Nintendo could have designed Super Mario Bros as a cross-platform title. With a little adjustment here and there they could have had a functionally similar action platformer that was suitable for any of the consoles of that period. You could remove side-scrolling as a defining characteristic to better accommodate the weaker systems, make the movement slower and less timing dependent so that joysticks are usable, make the game shorter for the smaller cartridge capacities, etc. Would the game have still had the je ne sais quoi that made it a killer app for the NES and the industry? Maybe? I don't know.

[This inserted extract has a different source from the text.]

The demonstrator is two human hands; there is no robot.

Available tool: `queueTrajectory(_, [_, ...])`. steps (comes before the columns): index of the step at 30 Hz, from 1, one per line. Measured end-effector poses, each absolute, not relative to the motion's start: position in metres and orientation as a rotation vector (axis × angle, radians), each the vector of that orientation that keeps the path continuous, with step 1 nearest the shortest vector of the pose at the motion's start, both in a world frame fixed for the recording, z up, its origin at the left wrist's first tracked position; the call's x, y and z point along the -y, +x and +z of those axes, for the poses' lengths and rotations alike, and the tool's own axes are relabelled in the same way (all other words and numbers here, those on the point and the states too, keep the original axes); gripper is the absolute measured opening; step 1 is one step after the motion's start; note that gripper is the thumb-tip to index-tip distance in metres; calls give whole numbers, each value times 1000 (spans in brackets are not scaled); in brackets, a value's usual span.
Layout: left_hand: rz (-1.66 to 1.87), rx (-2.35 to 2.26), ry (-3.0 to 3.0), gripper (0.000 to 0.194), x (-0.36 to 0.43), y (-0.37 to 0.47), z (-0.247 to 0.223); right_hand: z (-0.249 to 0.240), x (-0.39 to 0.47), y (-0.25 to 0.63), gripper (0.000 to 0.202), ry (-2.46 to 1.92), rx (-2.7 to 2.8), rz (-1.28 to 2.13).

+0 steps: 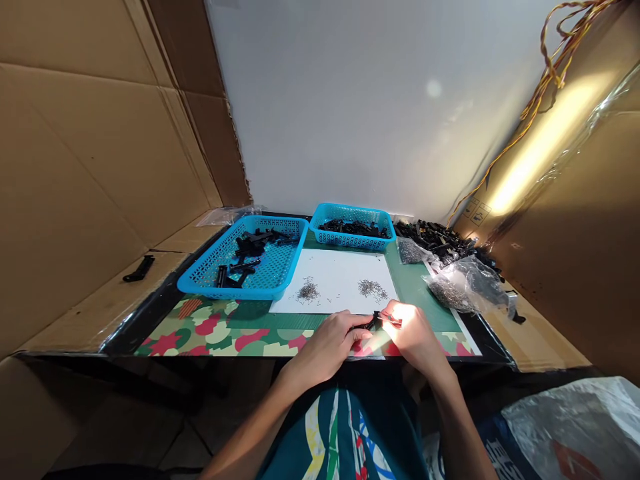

Right now VR has nothing analogous to the NES, gamepad or side-scrolling platformer genre that gave the video game industry the footing it was missing. What we have right now is hardware and software design lacking any rule book just as we had with Atari, Intellivision, Coleco, etc in the late 70s and early 80s. Is 360 roomscale VR important enough to chase as a future specification for Sony and Oculus? Is hand and finger articulation and hand presence with Touch valuable enough to warrant sacrificing easy compatibility with Move and Vive's wand controllers? What about full body skeletal tracking, haptic gloves, or other forms of input that we might have in ~5 years? We'll only know by having content built exclusively for them.
 
thats why i think vive can do all of the stuff that PSVR and Rift can do.

on the other hand, Vive games that get scaled to PSVR or rift will have different experience (you cant walk there, you teleport there) despite the basic gameplay (other than locomotion) will probably rather same.

unless there's a game that really did 100% of Vive room tracking capabilities, then it will be a totally different gameplay in PSVR/Rift. Something like that game where you crawls...really use 360 room scale tracking including floor area. not just sitting and standing. i think it was "unseen diplomacy"? and one game that looks like VR left4dead i forgot the title.

but a game for PSVR and rift that cant work on vive? i cannot imagine any. Sure, the way the hand-controller handled (vive and psvr is like a baton that you "grab". while Rift is like hanging on your hands) may need a bit of change on the game itself, but should be nothing major.